We put up our Christmas tree last weekend. I’ll admit I’m pretty bahumbug about the process. It seems ridiculous to drag all that stuff out for less than a month. The house is a wreck the day of. There’s boxes everywhere. Eli is in trouble constantly because he can’t remember that all this stuff is breakable and he wants to touch every single piece that emerges from the boxes. Everybody gets hungry because we put off lunch to try and get it all done. Stuff gets broken. The new tree sheds so we have to run the vacuum. It’s just generally not a fun day.
But then it’s all done. Every morning when I get up I see my small army of snowmen on top of the piano and am delighted by them. The Christmas dishes sit on the counter so we have a little seasonal cheer at every meal. Eli demands the Christmas tree be turned on as soon as he wakes up every morning so he can see Darth Vader in the Tie Fighter light up. He has finally twigged to the whole Christmas stocking thing and he’s fascinated by what might be in them. Eli is patient, like his dad. Instead of demanding constantly to see what’s in them, he only asks about twice a day. He’s also this year, for the first time, started listing the things that Santa might bring him (a trampoline and an air gun are the current items he’s listing, good thing they’re covered!).
So this week I’ve been trying to remember what made my childhood Christmases special. We didn’t have much religious celebration when I was little so my memories are all of traditions that my mom either brought from her childhood or created for me. She played Christmas songs on the very piano where my snowmen sit now. I remember the Christmas when I was eight or nine very specifically because I wanted a Bible of my own and a Barbie. It’s hard to recall which I was more excited about. I had a whole batch of Christmas stories that we only read after Thanksgiving and before New Year’s. One is a story cut from a magazine that my mom has preserved over the years. Eli and I are going to sit down and read it this year.

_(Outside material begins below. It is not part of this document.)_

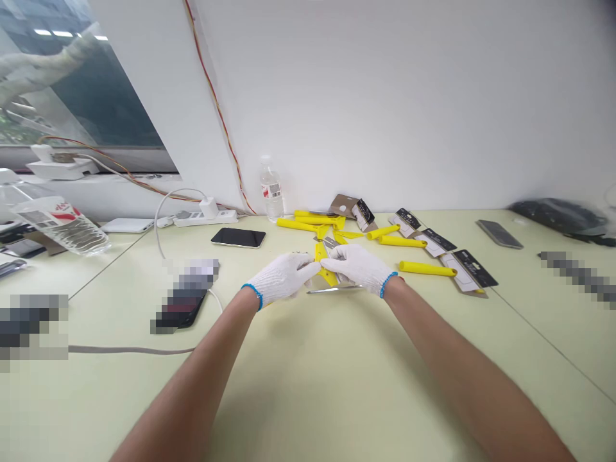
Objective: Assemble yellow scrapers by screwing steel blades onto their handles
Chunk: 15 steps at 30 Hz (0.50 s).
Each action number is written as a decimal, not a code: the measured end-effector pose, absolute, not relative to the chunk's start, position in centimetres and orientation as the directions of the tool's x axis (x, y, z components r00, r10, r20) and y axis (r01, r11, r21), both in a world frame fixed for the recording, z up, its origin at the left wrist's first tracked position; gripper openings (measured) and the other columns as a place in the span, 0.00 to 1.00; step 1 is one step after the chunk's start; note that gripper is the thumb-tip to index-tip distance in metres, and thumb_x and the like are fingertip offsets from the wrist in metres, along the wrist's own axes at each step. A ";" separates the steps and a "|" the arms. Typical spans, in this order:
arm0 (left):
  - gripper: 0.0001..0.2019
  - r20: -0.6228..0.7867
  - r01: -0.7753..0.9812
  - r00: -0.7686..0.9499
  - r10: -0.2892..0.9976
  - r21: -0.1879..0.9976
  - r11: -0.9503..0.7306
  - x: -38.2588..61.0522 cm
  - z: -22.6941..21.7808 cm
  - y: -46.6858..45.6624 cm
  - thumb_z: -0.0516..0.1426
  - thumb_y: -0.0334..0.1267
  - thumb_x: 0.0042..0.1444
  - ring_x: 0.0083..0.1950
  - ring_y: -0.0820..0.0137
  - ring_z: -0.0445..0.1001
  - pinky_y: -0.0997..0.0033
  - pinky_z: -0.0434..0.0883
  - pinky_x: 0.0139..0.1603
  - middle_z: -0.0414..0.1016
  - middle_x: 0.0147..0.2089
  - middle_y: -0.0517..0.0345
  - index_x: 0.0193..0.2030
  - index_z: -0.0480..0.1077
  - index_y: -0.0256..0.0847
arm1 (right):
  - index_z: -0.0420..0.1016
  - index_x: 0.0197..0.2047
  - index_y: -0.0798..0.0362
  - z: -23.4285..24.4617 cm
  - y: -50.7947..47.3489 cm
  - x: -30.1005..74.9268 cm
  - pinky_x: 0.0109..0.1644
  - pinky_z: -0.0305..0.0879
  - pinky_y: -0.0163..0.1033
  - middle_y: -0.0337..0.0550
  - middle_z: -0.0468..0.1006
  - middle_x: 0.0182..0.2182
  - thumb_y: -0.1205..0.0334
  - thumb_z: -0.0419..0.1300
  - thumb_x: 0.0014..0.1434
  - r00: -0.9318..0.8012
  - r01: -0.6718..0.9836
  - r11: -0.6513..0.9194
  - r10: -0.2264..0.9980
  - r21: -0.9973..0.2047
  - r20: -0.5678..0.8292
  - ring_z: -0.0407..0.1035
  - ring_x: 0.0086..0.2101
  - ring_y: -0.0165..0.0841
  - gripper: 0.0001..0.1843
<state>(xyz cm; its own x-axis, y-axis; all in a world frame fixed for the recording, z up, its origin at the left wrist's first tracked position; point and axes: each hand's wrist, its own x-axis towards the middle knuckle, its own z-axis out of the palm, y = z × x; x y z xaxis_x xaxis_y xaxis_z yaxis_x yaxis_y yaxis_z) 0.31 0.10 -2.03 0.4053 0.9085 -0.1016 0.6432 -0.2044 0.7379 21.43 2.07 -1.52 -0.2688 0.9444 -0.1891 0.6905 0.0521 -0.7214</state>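
White knit gloves with blue cuffs cover both hands. My left hand [287,274] is closed on a yellow scraper [329,277], thumb toward the middle. From the other side my right hand [362,264] pinches the same scraper, its fingertips by a flat metal piece [331,243]; the exact grip is partly hidden. Below the right fingers lies a thin metal strip [334,290]. Just beyond the hands is a cluster of yellow scrapers [308,224]. Yellow handles [427,268] with black-and-white packaging cards [466,271] lie to the right.
A brown card [342,205] lies near the wall, beside a water bottle [273,192]. Phones [239,237] rest on the left, along with a power strip [206,217] and white cable. Another bottle [62,221] leans far left. A black bag [561,217] sits far right.
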 end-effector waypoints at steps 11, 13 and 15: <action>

And I remember the cookies.
My mom cooked when I was little but at Thanksgiving and Christmas she really pulled out all the stops. I thought the store only sold cream cheese during the holidays because that’s the only time she made this really yummy pumpkin cake roll with cream cheese in the middle. And then there were the cookies. She didn’t just make boring old chocolate chip cookies and oatmeal raisin cookies. There were at least 12 kinds of multi-step cookies that she would spend an entire weekend working on. Our dining room table would be covered with cookies at the end. There were sugar cookies made with the cookie shooter, baked and then jam in the middle of them. Chocolate covered things that defy description. Cookies cut out with cookie cutters and then iced to look like art.
I know it couldn’t possibly have been as elaborate as I remember. Thinking back on it, it seems like excess to match a scene from Charlie and the Chocolate Factory. In my memory it is that fantastical.
So that’s the magic of Christmases past for me. And even though I am bahumbug the day we are getting Christmas out of the attic, I hope that we are creating some fantastical memories for Eli and Liza as well. Maybe I’ll see if my mom still has that cookie shooter.